- _Work request_:
Write out the whole listing exactly; no images belong in it.

# # # # #

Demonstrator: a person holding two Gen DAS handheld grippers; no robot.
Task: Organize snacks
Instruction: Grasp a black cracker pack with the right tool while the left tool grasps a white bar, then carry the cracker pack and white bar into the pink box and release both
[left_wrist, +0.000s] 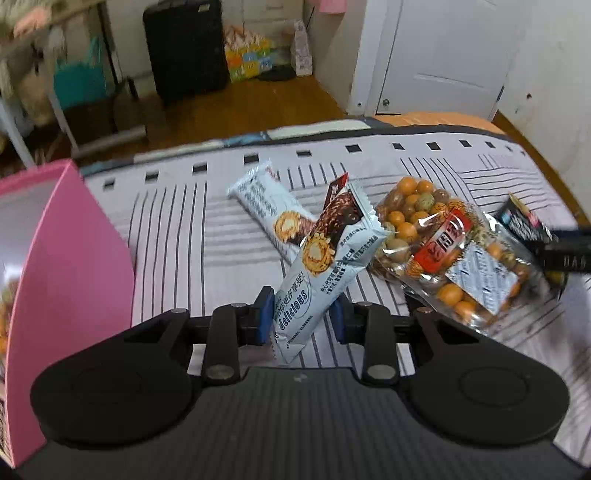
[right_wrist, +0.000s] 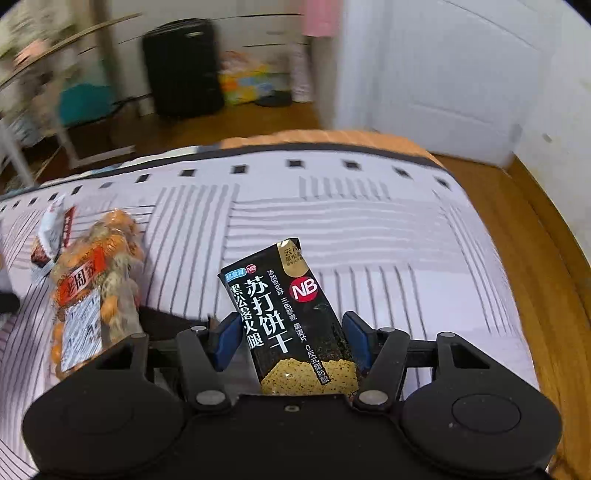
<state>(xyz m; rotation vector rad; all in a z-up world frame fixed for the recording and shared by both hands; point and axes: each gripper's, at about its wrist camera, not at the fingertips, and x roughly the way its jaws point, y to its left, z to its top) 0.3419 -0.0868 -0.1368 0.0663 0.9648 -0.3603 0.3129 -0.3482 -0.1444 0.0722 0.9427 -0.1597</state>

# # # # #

- _Exercise result_:
Demonstrator: a person holding two Gen DAS handheld grippers; no robot.
Task: Organize snacks
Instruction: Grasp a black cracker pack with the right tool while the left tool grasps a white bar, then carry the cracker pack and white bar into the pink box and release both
[left_wrist, +0.000s] 
[right_wrist, +0.000s] 
<state>(xyz m; rotation vector rad; all in a z-up world frame fixed for the recording and shared by both hands; point and axes: each gripper's, at about its wrist camera, not at the fingertips, and x roughly the way its jaws point, y to its left, z to its top) 0.3419 -0.0868 -0.1368 0.0663 0.9648 -0.3603 0.3129 -0.3482 -0.1444 0.0722 0.9427 -0.1597</state>

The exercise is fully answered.